One morning I was going through my ritual when I came upon Ren’s mother walking to the front gate. She looked around to make sure nobody was watching and then tacked something to the wall just above the door.
When she was done, Madame Wu glanced around again. Convinced nobody could see her, she cupped her hands together and bowed three times in the four directions of the compass. Finished with her rite, she wended her way back through the courtyards toward her inner chamber. Her shoulders were hunched and she shifted her gaze furtively from side to side. Clearly she’d done something she didn’t want anyone to see, but her pitiable human actions couldn’t be hidden from me.

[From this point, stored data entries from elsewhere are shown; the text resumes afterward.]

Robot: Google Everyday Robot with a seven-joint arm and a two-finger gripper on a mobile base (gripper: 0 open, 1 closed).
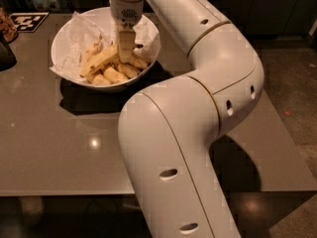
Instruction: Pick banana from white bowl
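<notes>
Where the banana (101, 59) ends (upper right), the end effector (126, 52) stands.

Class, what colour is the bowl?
White: the white bowl, camera view; tool reaches into it.

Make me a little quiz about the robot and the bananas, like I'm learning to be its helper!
1. True or false: the gripper is down inside the white bowl, among the bananas.
2. Pick one: what lines the bowl? A) crumpled white paper B) a green cloth C) shiny foil
3. Fill the gap: the longest banana lies in the bowl, and the bowl stands on a grey ___.

Key: 1 true. 2 A. 3 table.
</notes>
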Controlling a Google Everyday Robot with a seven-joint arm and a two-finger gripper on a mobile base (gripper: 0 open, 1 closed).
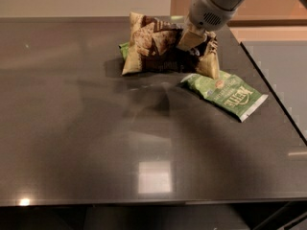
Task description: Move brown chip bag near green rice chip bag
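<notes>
The brown chip bag (158,49) stands at the far middle of the dark table (96,143), cream edges splayed out and chip pictures facing me. My gripper (192,38) comes down from the upper right and is shut on the bag's upper right part. The green rice chip bag (123,50) shows only as a small bright green corner behind the brown bag's left edge, touching it or nearly so; the rest of it is hidden.
A paler green bag with "Kettle" lettering (225,94) lies flat just right of and in front of the brown bag. The table's right edge (268,90) runs diagonally close by, with a lower grey surface beyond it.
</notes>
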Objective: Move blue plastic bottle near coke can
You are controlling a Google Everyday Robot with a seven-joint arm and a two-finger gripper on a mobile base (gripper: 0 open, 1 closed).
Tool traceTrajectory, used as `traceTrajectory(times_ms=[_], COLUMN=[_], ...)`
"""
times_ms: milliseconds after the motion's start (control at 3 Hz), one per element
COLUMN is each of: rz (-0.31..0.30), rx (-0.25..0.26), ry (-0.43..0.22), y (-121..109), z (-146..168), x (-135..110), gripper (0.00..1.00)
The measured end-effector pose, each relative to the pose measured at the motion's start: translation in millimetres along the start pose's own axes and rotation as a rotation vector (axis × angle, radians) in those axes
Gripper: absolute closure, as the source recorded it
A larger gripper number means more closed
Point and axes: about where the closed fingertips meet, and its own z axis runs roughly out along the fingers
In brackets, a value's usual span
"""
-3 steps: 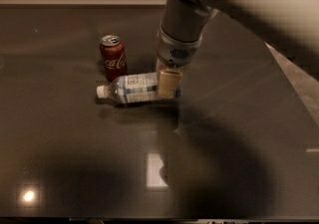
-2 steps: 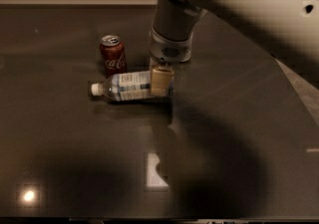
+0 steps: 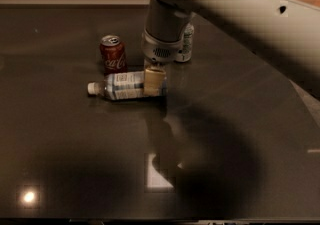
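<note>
Dark and glossy, the tabletop (image 3: 240, 169) carries everything, and the pale grey arm (image 3: 225, 4) sweeps in from the upper right and comes down over its middle.

The blue plastic bottle (image 3: 122, 85) lies on its side just in front of the coke can (image 3: 113, 54). They are close, though I cannot tell whether they touch. I judge the bottle to be light and thin-walled. It would dent under a hard squeeze, roll readily on this slick surface, and swing about if held far from its middle (a long thing gripped at one end tends to pivot).

The pincer (image 3: 155, 83) sits at the bottle's base end. One tan pad lies across the near side of the body and the other finger is hidden behind, so it looks closed around that end. A hold nearer the label would likely steady it more, with gentle pressure across the round body.

A patterned can (image 3: 186, 44) stands behind the wrist, apart from the bottle. Smallest is the white cap (image 3: 93, 88), which points left.
</note>
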Motion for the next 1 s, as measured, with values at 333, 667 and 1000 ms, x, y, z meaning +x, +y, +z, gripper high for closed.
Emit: traceTrajectory(times_ms=[333, 667, 1000], rz=[0.0, -0.001, -0.001], rx=[-0.001, 0.0, 0.0], ry=[0.0, -0.001, -0.001], y=[-0.5, -0.3, -0.3], z=[1.6, 2.0, 2.0], x=[-1.2, -1.9, -1.9], gripper=[0.16, 0.0, 0.0])
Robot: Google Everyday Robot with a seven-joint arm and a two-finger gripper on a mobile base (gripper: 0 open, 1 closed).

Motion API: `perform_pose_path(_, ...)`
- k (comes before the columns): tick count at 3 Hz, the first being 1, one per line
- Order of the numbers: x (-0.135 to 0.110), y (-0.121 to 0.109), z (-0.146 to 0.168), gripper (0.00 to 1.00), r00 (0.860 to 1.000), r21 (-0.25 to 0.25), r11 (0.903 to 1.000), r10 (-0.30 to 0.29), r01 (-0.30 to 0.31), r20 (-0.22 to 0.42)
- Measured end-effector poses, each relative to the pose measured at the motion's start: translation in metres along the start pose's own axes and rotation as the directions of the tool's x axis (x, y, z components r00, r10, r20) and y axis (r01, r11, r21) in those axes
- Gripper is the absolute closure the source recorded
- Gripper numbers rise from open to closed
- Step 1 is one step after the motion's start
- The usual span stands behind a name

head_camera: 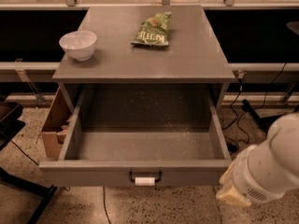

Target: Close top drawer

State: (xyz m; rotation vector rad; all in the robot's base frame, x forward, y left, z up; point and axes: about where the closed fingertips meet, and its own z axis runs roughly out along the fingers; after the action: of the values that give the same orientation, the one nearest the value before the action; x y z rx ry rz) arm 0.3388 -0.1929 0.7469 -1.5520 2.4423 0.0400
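The top drawer of the grey cabinet is pulled fully out toward me. It is a deep empty box with a speckled floor. Its front panel carries a dark handle wrapped with a white tag. My arm comes in at the lower right, white and bulky. The gripper shows only as a yellowish end just right of the drawer front's right corner, low near the floor.
On the cabinet top stand a white bowl at the left and a green chip bag near the middle. A cardboard box sits against the cabinet's left side. Cables run on the floor at the right.
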Motion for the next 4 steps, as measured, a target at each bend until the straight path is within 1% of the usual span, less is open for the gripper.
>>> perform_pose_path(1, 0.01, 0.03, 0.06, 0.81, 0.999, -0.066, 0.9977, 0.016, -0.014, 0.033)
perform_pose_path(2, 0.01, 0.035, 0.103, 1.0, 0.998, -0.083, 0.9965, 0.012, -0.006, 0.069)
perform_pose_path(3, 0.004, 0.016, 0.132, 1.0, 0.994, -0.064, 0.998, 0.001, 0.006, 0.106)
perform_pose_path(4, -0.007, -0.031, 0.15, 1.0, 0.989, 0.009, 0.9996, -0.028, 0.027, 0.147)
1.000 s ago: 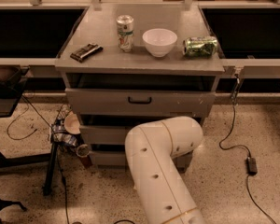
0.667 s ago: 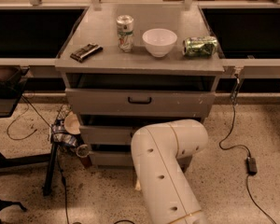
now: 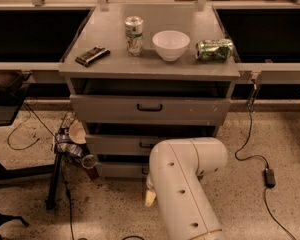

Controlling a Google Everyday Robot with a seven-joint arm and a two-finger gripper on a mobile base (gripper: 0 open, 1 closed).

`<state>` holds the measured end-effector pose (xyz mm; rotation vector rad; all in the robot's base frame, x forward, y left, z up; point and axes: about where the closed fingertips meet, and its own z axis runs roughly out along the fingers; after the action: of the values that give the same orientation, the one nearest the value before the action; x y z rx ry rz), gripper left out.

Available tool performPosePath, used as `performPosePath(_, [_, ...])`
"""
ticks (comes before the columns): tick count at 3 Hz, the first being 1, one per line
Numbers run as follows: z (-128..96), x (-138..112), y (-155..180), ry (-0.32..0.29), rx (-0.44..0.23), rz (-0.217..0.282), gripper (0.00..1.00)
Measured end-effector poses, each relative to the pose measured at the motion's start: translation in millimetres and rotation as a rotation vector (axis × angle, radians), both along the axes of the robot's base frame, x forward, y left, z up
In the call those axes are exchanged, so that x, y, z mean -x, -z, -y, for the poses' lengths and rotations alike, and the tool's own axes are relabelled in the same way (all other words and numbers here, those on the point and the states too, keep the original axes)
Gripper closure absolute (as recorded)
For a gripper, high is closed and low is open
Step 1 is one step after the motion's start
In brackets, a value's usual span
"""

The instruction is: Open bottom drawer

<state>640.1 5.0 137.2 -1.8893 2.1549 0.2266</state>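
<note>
Progress: bottom drawer (image 3: 119,170) just behind my tool (image 3: 149,196) looks shut; tool's grip I can't tell; whole pull left, I reckon.

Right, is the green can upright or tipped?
Tipped: the green can lies on its side on the cabinet top, beside the white bowl. The tool is hidden behind the arm, by the bottom drawer.

Warm overhead light, shadow beneath the cabinet top (image 3: 115,64), the tool (image 3: 149,197) low at the bottom drawer (image 3: 121,170).
</note>
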Motion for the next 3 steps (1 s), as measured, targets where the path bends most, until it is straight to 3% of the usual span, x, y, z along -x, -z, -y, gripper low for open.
performPosePath(3, [20,25,-5,-0.088,0.093,-0.107,0.0])
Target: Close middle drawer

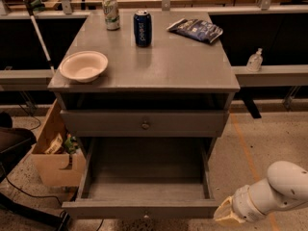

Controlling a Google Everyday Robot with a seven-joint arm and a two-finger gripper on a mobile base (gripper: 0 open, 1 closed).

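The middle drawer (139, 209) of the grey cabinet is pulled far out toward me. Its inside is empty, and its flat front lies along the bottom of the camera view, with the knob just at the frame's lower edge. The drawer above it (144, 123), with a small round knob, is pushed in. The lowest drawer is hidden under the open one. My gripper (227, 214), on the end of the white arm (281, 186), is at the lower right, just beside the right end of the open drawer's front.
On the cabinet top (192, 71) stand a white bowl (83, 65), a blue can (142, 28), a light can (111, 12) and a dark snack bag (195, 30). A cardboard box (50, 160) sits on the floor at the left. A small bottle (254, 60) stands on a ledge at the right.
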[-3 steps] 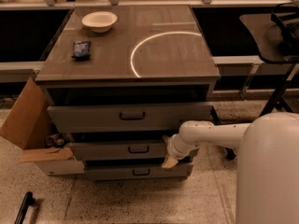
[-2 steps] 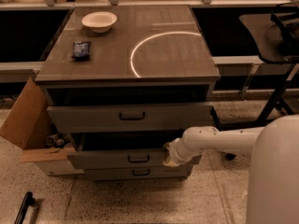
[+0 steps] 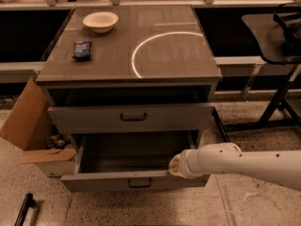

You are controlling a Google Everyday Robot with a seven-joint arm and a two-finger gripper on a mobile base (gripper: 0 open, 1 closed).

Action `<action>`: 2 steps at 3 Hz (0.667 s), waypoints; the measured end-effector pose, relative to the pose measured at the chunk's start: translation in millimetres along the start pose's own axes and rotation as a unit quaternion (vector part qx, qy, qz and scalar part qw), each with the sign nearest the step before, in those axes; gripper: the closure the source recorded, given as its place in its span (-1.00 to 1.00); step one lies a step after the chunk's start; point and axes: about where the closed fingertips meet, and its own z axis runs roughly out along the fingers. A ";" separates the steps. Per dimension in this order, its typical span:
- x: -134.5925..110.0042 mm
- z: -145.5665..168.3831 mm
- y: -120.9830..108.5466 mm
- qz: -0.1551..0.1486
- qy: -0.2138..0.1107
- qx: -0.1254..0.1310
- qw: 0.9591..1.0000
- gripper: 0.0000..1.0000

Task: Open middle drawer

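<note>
1. Camera view, far left: a thin black bar (image 3: 22, 210) lay on the speckled floor, and an open cardboard box (image 3: 29, 122) leaned against the cabinet's left side, with small items inside it too dim to identify.
2. Counter (image 3: 169, 65), wood-grain top with a pale circular ring marked on it, carried a dark packet (image 3: 82, 49) near its left edge and a white bowl (image 3: 100, 21) behind that, the two apart.
3. Top drawer (image 3: 131, 117), grey with a dark pull, stood slightly proud of the cabinet.
4. Middle drawer (image 3: 103, 181), below it, stood drawn well out, its interior bare to view and its small dark handle centred on the front.
5. Gripper (image 3: 175, 166) sat at the top edge of the middle drawer's front, right of the handle; whether it was clenched or released could not be told.
6. White arm (image 3: 244, 165) extended from the gripper to the right edge.
7. Black chair (image 3: 282, 36) stood at far right.
</note>
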 end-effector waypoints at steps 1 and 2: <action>-6.7 -16.4 15.0 -0.007 -0.017 0.007 1.000 1.00; -11.6 -26.3 22.1 -0.010 -0.038 0.005 0.999 0.64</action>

I was far away, but by now my eyes were very strong. I focused them until my vision was as solid and as straight as an embroidery needle. I pierced through the great distance, focusing on the spot above the door, and found the tip of a fern frond. I sat back, surprised and startled, because everyone knows that ferns are supposed to blind spirits. I pressed my fingers over my eyes, worried that they’d been damaged. But they hadn’t been harmed at all. In fact, I felt nothing. I gathered my courage and peeked at the fern again. I felt no pain this time either. That frail piece of greenery was useless against me.
Now I was the one to glance around surreptitiously. Madame Wu was trying to protect her house from a ghost or ghosts, but I didn’t see anyone spying on the compound other than myself. Did she know I was watching? Was she trying to protect her son from me? But I would do nothing to hurt him! And even if I could, why would I want to? I loved him. No, the only reason she would try to keep me away was if there was something she didn’t want me to see. After so many weeks of feeling despondent and without purpose, I burned with curiosity.
I observed the Wu household for the rest of the day. People came and went. Tables and chairs were set up in the courtyard. Red lanterns were hung in the trees. In the kitchen, servants chopped ginger and garlic, strung peas, cleaned ducks and chickens, carved pork. Young men came to visit. They played cards and drank with Ren late into the night. They ( 1 4 1 )
made jokes about his sexual prowess, and even so far away I blushed in embarrassment but also in desire.
The next morning, couplets on red and gold paper were festooned on the front gate. Some type of celebration was about to take place. For so long I hadn’t taken care with my appearance, but now I brushed my hair and pinned it up. I smoothed my skirt and tunic. I pinched my cheeks to bring in color. All this, as though I were going to the party myself.
I’d just settled down to watch the events unfold when I felt something graze my arm. Grandmother had come.
“Look below!” I exclaimed. “So much merriment and joy.”
“That’s why I’m here.” She looked down at the compound and frowned. After a long moment, she said, “Tell me what you’ve seen.”